I loved yogurt in my pre-vegan days and I've never really been able to wrap my head around storebought vegan yogurts, which just don't taste right and their texture is almost always completely off. Call me picky.
So the last time I bought a cashew yogurt off the shelf that had live cultures, I decided to try making my own. Partly so I didn't have to spring six bucks for a small tub of yogurt, and partly so I didn't have to rush to Whole Foods each time I needed some.
I also wanted a thicker yogurt, and the storebought ones are too thin for my liking.
I loved the result, and I started to make my own, using some of the storebought yogurt as a starter.
This is really a very simple recipe -- all you need are the cashews and the starter (any vegan yogurt with live bacterial cultures will do), a bowl, and a blender, and you're all set. The result is a thick, creamy, tangy yogurt that tastes gorgeous.
I love eating this yogurt by the spoonful, but I especially love stirring in some berries, or using it to top granola. It also works great in Indian curries, raitas and biryanis, when the recipe calls for yogurt.
Try making some today.
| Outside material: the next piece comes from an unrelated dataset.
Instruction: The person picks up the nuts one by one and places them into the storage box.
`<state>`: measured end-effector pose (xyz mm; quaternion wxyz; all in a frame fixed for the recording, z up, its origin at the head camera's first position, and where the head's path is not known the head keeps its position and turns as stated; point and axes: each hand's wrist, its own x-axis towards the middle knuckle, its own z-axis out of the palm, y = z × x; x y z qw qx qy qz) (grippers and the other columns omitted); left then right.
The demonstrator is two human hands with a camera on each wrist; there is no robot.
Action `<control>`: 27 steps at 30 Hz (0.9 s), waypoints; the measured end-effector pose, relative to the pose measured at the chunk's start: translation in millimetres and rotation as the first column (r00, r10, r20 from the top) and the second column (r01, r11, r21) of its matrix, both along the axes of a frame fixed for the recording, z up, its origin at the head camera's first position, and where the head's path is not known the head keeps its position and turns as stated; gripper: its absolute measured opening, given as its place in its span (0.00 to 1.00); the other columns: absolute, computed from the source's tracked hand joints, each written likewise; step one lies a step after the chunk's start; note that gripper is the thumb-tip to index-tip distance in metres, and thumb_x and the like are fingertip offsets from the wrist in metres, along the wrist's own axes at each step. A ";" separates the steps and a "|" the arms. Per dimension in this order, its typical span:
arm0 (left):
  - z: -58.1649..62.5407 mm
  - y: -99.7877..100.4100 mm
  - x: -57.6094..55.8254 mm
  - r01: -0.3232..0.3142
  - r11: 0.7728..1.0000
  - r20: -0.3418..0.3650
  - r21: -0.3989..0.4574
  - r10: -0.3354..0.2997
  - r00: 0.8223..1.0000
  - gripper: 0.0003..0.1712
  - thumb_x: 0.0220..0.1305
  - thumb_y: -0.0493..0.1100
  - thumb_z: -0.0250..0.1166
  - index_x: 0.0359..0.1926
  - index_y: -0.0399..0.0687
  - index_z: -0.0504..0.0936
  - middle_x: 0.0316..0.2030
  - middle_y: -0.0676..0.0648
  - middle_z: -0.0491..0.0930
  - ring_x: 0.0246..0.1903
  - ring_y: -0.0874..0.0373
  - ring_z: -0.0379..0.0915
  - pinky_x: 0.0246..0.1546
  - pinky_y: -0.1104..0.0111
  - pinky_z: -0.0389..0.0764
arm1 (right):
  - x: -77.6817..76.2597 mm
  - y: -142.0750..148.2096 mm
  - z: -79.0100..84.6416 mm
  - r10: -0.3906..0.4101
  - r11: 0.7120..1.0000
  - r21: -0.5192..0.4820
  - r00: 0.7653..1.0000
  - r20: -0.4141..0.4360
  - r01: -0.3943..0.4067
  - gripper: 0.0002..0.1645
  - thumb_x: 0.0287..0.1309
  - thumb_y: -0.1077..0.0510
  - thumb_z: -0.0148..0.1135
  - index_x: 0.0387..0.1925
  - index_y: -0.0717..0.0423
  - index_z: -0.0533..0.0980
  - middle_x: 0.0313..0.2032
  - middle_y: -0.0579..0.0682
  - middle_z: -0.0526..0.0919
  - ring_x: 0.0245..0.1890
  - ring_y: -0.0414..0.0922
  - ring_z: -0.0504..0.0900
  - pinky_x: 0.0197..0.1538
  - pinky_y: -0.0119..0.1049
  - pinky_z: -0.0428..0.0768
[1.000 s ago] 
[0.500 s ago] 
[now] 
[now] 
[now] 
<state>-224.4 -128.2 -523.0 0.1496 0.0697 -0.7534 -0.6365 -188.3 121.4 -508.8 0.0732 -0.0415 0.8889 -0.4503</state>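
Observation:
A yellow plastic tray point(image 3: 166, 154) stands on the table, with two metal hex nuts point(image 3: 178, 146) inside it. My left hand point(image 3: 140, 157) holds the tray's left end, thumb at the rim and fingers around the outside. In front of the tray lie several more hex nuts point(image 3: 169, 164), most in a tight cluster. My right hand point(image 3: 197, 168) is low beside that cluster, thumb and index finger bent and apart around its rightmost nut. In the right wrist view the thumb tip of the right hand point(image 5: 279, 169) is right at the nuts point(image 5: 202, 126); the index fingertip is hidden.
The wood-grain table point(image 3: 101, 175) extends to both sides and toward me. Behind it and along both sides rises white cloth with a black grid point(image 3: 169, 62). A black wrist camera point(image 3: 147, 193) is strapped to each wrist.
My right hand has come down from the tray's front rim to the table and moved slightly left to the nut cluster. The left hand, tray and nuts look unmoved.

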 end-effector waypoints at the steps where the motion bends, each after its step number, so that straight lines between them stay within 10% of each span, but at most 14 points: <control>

It takes minutes, and it is, like any homemade yogurt, a gift that keeps on giving. You'll never need storebought again.
You can also make vegan yogurt in the Instant Pot.
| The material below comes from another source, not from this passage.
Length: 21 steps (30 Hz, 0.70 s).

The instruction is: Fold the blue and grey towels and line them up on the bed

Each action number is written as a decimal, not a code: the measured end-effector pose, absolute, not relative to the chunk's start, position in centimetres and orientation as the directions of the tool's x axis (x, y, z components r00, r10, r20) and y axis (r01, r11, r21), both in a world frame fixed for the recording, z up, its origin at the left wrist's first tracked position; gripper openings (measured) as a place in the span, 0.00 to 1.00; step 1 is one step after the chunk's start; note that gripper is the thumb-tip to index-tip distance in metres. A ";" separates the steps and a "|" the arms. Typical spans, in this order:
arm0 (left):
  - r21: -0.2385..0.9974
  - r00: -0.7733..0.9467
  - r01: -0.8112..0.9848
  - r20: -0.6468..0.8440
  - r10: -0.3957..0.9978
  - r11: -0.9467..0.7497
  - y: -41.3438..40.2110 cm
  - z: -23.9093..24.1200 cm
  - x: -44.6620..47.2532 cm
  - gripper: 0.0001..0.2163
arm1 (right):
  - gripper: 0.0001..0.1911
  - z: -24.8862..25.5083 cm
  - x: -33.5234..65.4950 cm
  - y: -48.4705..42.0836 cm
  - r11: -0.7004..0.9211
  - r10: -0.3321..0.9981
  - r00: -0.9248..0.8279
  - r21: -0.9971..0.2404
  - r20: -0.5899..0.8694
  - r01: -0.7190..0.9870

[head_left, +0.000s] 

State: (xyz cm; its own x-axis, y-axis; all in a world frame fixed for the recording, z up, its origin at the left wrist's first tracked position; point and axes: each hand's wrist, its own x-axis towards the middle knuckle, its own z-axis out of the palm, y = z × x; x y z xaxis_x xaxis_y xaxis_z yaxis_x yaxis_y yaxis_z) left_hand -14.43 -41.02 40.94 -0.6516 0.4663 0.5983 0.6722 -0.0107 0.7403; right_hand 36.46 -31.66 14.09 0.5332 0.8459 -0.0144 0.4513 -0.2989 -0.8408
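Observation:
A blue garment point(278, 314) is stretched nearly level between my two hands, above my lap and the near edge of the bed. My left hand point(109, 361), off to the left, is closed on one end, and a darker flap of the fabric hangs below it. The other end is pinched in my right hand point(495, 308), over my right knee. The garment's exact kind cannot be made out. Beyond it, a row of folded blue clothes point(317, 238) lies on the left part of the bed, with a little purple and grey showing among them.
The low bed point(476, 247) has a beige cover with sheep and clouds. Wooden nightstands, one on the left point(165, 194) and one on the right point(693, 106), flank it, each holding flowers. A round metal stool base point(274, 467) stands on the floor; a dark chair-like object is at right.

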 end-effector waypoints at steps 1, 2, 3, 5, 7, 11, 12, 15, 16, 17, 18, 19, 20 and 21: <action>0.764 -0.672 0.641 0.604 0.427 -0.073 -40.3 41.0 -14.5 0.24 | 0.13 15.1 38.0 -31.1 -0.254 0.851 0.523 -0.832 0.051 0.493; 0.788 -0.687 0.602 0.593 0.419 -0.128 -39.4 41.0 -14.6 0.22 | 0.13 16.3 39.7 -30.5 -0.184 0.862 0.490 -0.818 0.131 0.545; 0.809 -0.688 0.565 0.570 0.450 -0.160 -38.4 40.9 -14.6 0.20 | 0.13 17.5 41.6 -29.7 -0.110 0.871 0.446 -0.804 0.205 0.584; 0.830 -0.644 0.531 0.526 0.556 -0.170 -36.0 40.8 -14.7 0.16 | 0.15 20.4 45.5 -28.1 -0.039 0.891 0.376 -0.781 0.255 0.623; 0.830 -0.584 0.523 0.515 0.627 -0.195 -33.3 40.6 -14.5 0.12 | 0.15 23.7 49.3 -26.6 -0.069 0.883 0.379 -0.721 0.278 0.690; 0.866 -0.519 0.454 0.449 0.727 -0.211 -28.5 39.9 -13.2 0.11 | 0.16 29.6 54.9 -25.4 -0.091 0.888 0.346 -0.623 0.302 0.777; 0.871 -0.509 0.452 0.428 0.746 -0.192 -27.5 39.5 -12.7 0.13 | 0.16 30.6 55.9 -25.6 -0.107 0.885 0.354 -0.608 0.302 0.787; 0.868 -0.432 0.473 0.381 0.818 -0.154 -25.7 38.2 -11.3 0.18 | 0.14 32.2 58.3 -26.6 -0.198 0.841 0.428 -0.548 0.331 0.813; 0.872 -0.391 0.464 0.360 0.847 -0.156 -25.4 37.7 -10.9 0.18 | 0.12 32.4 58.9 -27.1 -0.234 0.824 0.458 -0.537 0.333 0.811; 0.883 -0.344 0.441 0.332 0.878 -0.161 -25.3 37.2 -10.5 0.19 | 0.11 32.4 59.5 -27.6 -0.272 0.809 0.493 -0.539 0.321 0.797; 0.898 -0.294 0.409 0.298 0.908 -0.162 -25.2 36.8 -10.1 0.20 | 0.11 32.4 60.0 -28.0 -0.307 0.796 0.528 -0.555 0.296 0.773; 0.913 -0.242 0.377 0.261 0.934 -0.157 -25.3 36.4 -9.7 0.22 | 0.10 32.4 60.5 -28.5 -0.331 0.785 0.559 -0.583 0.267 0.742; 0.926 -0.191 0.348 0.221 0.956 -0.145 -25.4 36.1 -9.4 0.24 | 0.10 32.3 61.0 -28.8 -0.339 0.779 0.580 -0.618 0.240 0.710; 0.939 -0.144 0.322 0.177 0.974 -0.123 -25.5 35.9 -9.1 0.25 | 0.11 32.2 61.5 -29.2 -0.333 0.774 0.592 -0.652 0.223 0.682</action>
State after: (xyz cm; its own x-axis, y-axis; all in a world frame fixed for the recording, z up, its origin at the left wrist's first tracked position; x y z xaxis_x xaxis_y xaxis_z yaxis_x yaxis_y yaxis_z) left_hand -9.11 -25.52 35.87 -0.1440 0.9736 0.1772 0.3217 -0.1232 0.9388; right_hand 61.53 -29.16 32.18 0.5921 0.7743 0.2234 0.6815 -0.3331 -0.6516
Recipes to make with vegan yogurt:
Vegan Yogurt Recipe
Homemade Cultured Cashew Yogurt
Ingredients
- 1 cup raw cashews or cashew pieces
- 1 cup filtered or distilled water (this helps the cultures grow faster than chlorinated tap water would)
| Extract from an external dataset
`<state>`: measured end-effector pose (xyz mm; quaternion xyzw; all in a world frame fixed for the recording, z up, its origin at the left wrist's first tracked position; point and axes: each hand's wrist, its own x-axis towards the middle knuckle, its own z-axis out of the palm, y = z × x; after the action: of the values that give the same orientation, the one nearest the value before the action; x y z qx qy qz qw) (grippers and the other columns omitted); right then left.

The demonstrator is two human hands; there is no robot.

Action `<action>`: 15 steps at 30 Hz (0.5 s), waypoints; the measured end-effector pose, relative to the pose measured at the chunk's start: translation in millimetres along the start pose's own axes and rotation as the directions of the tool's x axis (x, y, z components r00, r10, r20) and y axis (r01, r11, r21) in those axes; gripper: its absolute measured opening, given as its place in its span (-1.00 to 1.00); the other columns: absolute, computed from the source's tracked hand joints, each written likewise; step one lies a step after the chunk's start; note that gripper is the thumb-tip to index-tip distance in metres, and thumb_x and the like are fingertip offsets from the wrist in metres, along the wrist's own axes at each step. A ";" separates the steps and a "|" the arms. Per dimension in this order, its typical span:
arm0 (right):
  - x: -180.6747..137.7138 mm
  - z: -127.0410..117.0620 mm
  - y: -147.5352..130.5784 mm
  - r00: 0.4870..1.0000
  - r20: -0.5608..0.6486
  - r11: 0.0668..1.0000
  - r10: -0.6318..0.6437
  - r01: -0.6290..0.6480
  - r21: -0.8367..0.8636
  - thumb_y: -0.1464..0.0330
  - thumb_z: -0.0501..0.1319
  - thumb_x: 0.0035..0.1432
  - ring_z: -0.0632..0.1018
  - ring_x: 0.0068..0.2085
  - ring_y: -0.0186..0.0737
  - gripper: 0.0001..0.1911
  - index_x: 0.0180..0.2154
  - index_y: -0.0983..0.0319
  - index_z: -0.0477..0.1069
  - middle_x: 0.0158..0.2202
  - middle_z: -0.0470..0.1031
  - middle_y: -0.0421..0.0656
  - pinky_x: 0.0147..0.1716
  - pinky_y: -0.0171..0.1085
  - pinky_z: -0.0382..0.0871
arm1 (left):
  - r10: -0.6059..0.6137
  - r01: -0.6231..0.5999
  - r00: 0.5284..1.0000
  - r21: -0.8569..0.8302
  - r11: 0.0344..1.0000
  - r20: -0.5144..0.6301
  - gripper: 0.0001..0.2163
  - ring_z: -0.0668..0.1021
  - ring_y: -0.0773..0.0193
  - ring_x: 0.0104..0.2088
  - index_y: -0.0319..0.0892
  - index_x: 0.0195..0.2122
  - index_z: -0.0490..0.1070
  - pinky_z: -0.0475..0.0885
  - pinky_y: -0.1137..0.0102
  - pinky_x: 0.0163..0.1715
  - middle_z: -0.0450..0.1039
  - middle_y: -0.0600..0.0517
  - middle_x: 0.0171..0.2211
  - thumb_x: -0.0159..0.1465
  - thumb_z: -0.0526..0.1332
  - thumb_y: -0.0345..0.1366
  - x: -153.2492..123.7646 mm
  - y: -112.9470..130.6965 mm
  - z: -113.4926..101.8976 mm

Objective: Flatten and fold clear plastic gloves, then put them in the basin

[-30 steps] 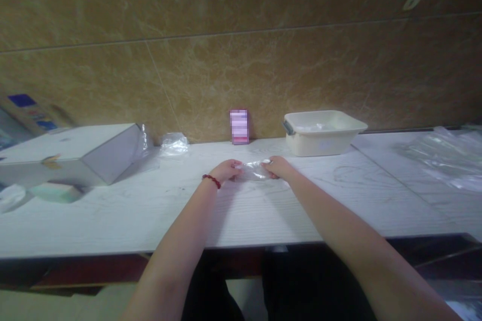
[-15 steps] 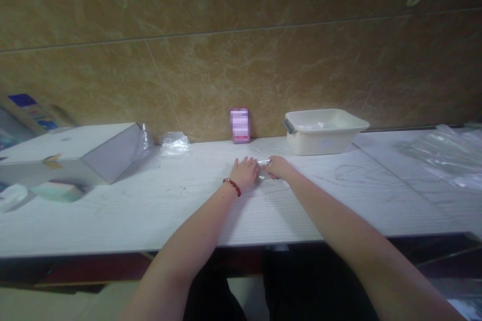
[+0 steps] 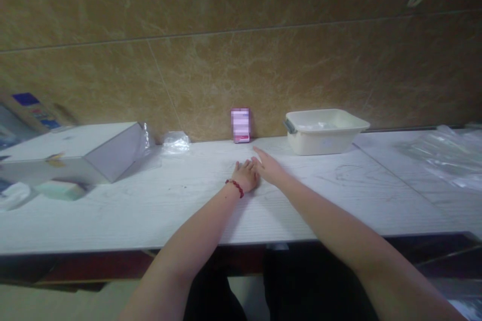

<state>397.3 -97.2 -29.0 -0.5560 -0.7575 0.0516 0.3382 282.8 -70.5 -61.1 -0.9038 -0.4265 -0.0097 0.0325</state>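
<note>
My left hand (image 3: 246, 176), with a red bead bracelet at the wrist, lies flat, palm down, on the white table (image 3: 150, 210). Beside it and touching it, my right hand (image 3: 268, 168) lies flat too, its fingers stretched toward the wall. The small clear plastic bag seen between the hands earlier does not show; whether it lies under the palms I cannot tell. A small pink pack (image 3: 240, 125) stands against the wall just beyond the fingertips.
A cream plastic tub (image 3: 324, 133) sits at the back right of the hands. A large white box (image 3: 75, 153) lies at the left, with crumpled clear plastic (image 3: 173, 143) next to it. Clear plastic sheets (image 3: 444, 155) lie at the far right. The brown tiled wall backs the table.
Both hands held a clear bag by its ends a second ago. The left hand then slid right and flattened over it; now the right hand has flattened beside it and the bag is hidden.
</note>
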 end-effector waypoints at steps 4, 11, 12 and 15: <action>-5.3 25.8 -6.7 0.982 0.180 0.998 0.061 -0.064 0.006 0.24 -0.22 0.15 0.22 0.02 -0.17 -0.46 0.11 0.39 -0.13 0.04 0.13 0.05 -0.05 -0.21 0.07 | 0.035 -0.035 0.999 0.015 0.999 0.024 -0.49 -0.03 0.06 0.11 -0.14 0.13 -0.14 -0.20 0.00 0.01 -0.12 -0.04 0.14 0.16 -0.11 -0.15 2.6 -1.7 2.6; -6.2 32.8 2.2 0.955 0.247 0.974 0.167 -0.120 -0.195 0.31 -0.26 0.16 0.10 0.09 -0.16 -0.48 0.08 0.52 -0.11 0.08 0.05 0.12 0.01 -0.22 -0.06 | 0.025 -0.024 0.999 -0.027 0.999 0.035 -0.54 -0.05 0.05 0.12 -0.05 0.13 -0.19 -0.20 -0.11 -0.06 -0.19 0.02 0.16 0.18 -0.20 -0.18 -0.7 -7.4 1.7; -6.5 32.9 3.8 0.954 0.251 0.968 0.164 -0.106 -0.230 0.32 -0.26 0.16 0.11 0.08 -0.17 -0.49 0.08 0.51 -0.10 0.08 0.05 0.11 0.01 -0.22 -0.06 | 0.012 -0.010 0.999 -0.042 0.999 0.044 -0.54 -0.05 0.05 0.12 -0.06 0.14 -0.20 -0.20 -0.13 -0.07 -0.19 0.03 0.16 0.19 -0.23 -0.18 -1.5 -9.2 0.9; -8.6 35.5 9.5 0.952 0.260 0.946 0.161 -0.074 -0.316 0.32 -0.28 0.16 0.10 0.09 -0.16 -0.50 0.08 0.48 -0.06 0.09 0.04 0.07 0.02 -0.20 -0.09 | -0.043 0.051 0.994 -0.086 0.995 0.099 -0.54 -0.07 0.07 0.12 -0.09 0.14 -0.22 -0.21 -0.16 -0.08 -0.20 0.05 0.16 0.20 -0.29 -0.15 -3.4 -16.4 -2.7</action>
<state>386.1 -90.6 -64.4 -0.6327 -0.7620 0.0340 0.1340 268.1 -62.9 -57.7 -0.8935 -0.4480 0.0147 -0.0285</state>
- Either 1 tablespoon vegan yogurt to use as a starter. Be sure to use one with live, active cultures. Or you can use probiotic pills, see next ingredient
- 2 vegetarian probiotic pills (if not using the vegan starter. I use the Now PB8 Probiotic Acidophilus capsules, which are vegan.)
Instructions
- Place the cashews and water in a blender and blend to a very smooth paste.
- Place the cashew paste in a ceramic or glass bowl. Microwave for 10-15 seconds or until slightly warm. You can skip this step, but I like that it gives the bacteria a head start.
- Stir in the starter or, if using probiotic pills, open the capsules and empty the powder into the cashew paste. Cover the bowl with cling wrap and place in a warm spot, like a cold oven with the pilot light on, or, in hotter temps, on the countertop.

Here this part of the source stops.